• **Exercise goal**: When you copy the listing, reproduce each line as it appears and omit every image.

◆ ◆ ◆

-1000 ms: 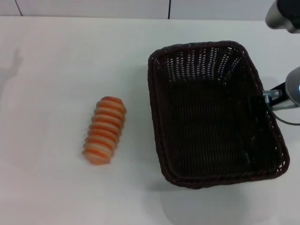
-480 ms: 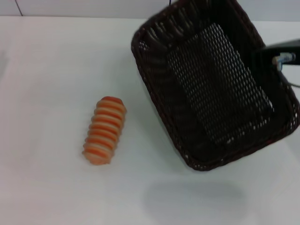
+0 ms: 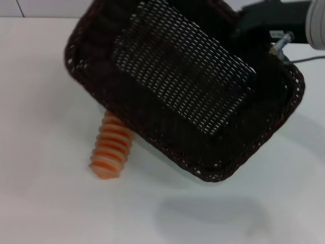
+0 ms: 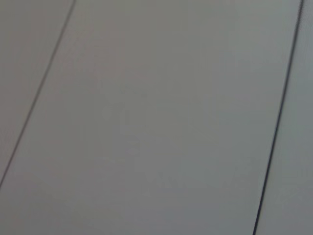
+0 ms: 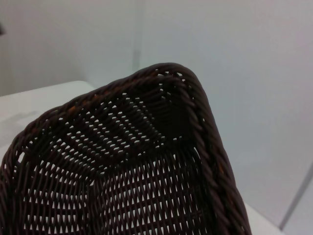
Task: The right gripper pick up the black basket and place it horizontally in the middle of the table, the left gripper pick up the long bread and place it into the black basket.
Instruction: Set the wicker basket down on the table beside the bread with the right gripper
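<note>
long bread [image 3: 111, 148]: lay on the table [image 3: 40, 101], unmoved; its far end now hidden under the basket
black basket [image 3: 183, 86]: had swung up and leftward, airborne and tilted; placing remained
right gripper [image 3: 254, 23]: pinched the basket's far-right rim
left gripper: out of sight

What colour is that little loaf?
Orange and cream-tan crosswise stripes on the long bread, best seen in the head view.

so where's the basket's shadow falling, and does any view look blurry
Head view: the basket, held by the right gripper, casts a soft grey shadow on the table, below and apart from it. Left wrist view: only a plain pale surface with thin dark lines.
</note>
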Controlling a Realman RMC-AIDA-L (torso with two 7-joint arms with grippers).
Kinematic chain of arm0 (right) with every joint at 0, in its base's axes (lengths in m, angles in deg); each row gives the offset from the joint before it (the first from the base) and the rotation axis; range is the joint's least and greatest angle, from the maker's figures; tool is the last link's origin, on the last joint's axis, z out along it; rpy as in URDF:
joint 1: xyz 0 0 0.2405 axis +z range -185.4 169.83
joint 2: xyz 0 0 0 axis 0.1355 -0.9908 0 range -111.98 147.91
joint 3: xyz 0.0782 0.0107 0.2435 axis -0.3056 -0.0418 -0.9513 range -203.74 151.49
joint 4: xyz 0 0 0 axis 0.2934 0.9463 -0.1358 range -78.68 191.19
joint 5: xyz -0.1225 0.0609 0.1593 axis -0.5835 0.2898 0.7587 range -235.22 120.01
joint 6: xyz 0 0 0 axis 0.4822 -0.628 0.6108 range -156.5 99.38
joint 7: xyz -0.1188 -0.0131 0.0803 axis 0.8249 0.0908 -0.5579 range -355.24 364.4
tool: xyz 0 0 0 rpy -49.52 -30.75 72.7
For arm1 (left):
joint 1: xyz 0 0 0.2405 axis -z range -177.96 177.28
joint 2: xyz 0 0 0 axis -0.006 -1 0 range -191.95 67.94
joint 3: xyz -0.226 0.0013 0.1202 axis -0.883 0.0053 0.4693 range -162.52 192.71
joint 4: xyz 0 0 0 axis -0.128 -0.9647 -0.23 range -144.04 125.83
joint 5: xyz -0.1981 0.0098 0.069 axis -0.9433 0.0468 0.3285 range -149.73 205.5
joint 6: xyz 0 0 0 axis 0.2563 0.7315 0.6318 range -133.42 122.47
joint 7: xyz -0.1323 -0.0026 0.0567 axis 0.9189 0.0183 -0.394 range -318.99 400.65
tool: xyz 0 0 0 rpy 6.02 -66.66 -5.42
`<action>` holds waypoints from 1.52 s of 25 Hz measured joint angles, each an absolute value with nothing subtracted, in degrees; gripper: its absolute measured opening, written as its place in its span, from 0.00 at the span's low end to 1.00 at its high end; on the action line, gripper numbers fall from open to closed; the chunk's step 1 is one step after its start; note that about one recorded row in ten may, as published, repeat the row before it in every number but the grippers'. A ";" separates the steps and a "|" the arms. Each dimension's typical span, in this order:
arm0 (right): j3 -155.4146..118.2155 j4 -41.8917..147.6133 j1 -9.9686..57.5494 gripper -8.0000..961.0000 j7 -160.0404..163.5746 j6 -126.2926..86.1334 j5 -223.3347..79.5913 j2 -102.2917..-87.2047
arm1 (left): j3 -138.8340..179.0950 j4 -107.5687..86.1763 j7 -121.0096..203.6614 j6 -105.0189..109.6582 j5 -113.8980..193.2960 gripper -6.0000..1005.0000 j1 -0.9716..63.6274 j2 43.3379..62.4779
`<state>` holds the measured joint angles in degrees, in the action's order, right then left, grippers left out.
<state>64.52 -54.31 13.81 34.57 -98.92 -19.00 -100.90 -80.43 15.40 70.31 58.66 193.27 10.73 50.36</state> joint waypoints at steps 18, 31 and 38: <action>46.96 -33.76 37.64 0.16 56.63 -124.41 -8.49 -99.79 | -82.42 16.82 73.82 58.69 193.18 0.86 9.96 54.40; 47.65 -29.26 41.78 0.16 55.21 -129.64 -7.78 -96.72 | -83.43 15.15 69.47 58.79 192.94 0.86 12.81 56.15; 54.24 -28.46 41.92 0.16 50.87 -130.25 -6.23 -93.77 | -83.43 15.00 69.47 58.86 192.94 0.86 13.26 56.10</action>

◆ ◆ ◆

• **Problem solution**:
-1000 ms: 
-480 ms: 
+0 ms: 
+0 ms: 
+0 ms: 
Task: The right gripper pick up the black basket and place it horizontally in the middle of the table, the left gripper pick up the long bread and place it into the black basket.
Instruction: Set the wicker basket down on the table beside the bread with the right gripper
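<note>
long bread [image 3: 111, 148]: lay on the table [image 3: 40, 101], unmoved; its far end now hidden under the basket
black basket [image 3: 183, 86]: had swung up and leftward, airborne and tilted; placing remained
right gripper [image 3: 254, 23]: pinched the basket's far-right rim
left gripper: out of sight

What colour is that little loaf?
Orange and cream-tan crosswise stripes on the long bread, best seen in the head view.

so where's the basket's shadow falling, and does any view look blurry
Head view: the basket, held by the right gripper, casts a soft grey shadow on the table, below and apart from it. Left wrist view: only a plain pale surface with thin dark lines.
</note>
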Controlling a Realman RMC-AIDA-L (torso with two 7-joint arms with grippers).
Kinematic chain of arm0 (right) with every joint at 0, in its base's axes (lengths in m, angles in deg); each row gives the offset from the joint before it (the first from the base) and the rotation axis; range is the joint's least and greatest angle, from the maker's figures; tool is the last link's origin, on the last joint's axis, z out along it; rpy as in URDF:
joint 1: xyz 0 0 0.2405 axis +z range -185.4 169.83
joint 2: xyz 0 0 0 axis 0.1355 -0.9908 0 range -111.98 147.91
joint 3: xyz 0.0782 0.0107 0.2435 axis -0.3056 -0.0418 -0.9513 range -203.74 151.49
joint 4: xyz 0 0 0 axis 0.2934 0.9463 -0.1358 range -78.68 191.19
joint 5: xyz -0.1225 0.0609 0.1593 axis -0.5835 0.2898 0.7587 range -235.22 120.01
joint 6: xyz 0 0 0 axis 0.4822 -0.628 0.6108 range -156.5 99.38
joint 7: xyz -0.1188 -0.0131 0.0803 axis 0.8249 0.0908 -0.5579 range -355.24 364.4
tool: xyz 0 0 0 rpy -49.52 -30.75 72.7
For arm1 (left):
joint 1: xyz 0 0 0.2405 axis -z range -177.96 177.28
joint 2: xyz 0 0 0 axis -0.006 -1 0 range -191.95 67.94
joint 3: xyz -0.226 0.0013 0.1202 axis -0.883 0.0053 0.4693 range -162.52 192.71
joint 4: xyz 0 0 0 axis -0.128 -0.9647 -0.23 range -144.04 125.83
joint 5: xyz -0.1981 0.0098 0.069 axis -0.9433 0.0468 0.3285 range -149.73 205.5
joint 6: xyz 0 0 0 axis 0.2563 0.7315 0.6318 range -133.42 122.47
joint 7: xyz -0.1323 -0.0026 0.0567 axis 0.9189 0.0183 -0.394 range -318.99 400.65
tool: xyz 0 0 0 rpy 6.02 -66.66 -5.42
`<action>` holds waypoints from 1.52 s of 25 Hz measured joint angles, each an absolute value with nothing subtracted, in degrees; gripper: its absolute measured opening, written as its place in its span, from 0.00 at the span's low end to 1.00 at its high end; on the action line, gripper numbers fall from open to closed; the chunk's step 1 is one step after its start; note that about one recorded row in ten may, as published, repeat the row before it in every number but the grippers'. A ";" separates the steps and a "|" the arms. Each dimension's typical span, in this order:
arm0 (right): j3 -155.4146..118.2155 j4 -41.8917..147.6133 j1 -9.9686..57.5494 gripper -8.0000..961.0000 j7 -160.0404..163.5746 j6 -126.2926..86.1334 j5 -223.3347..79.5913 j2 -102.2917..-87.2047
arm1 (left): j3 -138.8340..179.0950 j4 -107.5687..86.1763 j7 -121.0096..203.6614 j6 -105.0189..109.6582 j5 -113.8980..193.2960 gripper -6.0000..1005.0000 j1 -0.9716..63.6274 j2 43.3379..62.4779
`<state>` holds the measured joint angles in degrees, in the action's order, right then left, grippers left out.
<state>64.52 -54.31 13.81 34.57 -98.92 -19.00 -100.90 -80.43 15.40 70.31 58.66 193.27 10.73 50.36</state> joint waypoints at steps 18, 31 and 38: <action>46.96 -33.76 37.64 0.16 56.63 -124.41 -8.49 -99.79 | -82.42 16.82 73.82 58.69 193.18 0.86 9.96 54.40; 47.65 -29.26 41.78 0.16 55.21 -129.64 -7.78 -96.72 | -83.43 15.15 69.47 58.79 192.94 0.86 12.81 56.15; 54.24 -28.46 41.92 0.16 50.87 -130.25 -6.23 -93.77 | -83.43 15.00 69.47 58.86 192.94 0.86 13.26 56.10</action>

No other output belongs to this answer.